This is not just political theater. Bolsonaro’s call to arms threatens Brazilian security, civic concord and perhaps democracy itself. The stakes are particularly high now, in the rancorous run-up to the Oct. 2 presidential elections, the most sharply contested since military rule ended 37 years ago. That Bolsonaro, a cashiered army captain who swoons for men in epaulets, takes every opportunity to extol his country’s 21-year military dictatorship only heightens the concerns.

Bolsonaro has militarized the government, packing his cabinet with more former and active brass than any leader since the dictators were in charge. He deployed troops, tanks and fighter planes to celebrate Brazil’s independence day, as if it were a martial victory. (It wasn’t.) By evangelizing assault rifles and handguns, he also seems bent on militarizing the future. This is grim news for a country that clocks more than 40,000 murders a year, most of them gun-related.

Research by the Igarapé Institute think tank and other civil society organizations shows just how pervasive the cult of guns has become. Hastened by some 40 presidential pro-gun decrees and norms, the number of civilian-owned small arms nearly tripled from 2018 to 2021, Igarapé found. By July, Brazil’s total cache of privately owned arms in circulation had reached 1.9 million, according to Freedom of Information filings. These include weapons in the hands of presumably well-intentioned civilians genuinely concerned for their safety, but also many with owners who intone the official cant that good guys with guns are the answer to crime.

Bolstering that conceit is declining trust in the police and the paucity of rule of law in Brazil’s crime hotspots. Perhaps nowhere are these failings more conspicuous than in the Amazon, which has become a new frontier for the Brazilian arms race.

If arming well-meaning citizens were the solution to criminal violence, the region — where total registered arms more than doubled just from December 2018 to November 2021 — should be a haven of lawfulness and security. Instead, a host of scourges — more guns, metastasizing criminal networks and faulty governance — has turned the world’s largest tropical forest into a killing field.

Nowhere in Brazil has the rate of lethal gun violence increased so sharply, rising 78 percent in Amazonian states from 2010 to 2019, even as it dropped by 10 percent in the rest of the country. according to Igarapé’s review of Ministry of Health data.

In three critical Amazon frontier states, fatal gunplay spiked during the same period: Acre (253 percent), Amapá (125 percent) and Amazonas (55 percent). Not coincidentally, these areas are also emerging deforestation hotspots, where unruly migration, plunder, land grabbing and dysfunctional governance abound.

The Amazon’s surge in gun-related homicides is just one indication Bolsonaro and his following are missing the mark. Even with more citizens carrying than ever, polls show that Brazilians are feeling no safer.

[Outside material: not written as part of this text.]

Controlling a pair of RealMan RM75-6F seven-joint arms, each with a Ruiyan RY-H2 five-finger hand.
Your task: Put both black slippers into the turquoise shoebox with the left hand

Fewer than a third of Brazilians canvassed by national pollster Quaest said they would buy a gun if given the option. Nearly 7 in 10 said that they feared being near people with weapons and that wider gun access means putting young people in danger.

No matter. The Bolsonaro mission to spread weapons, lower the age for gun permits and limit oversight has only energized his gun-toting base. It would be folly to dismiss his bully talk as bluster.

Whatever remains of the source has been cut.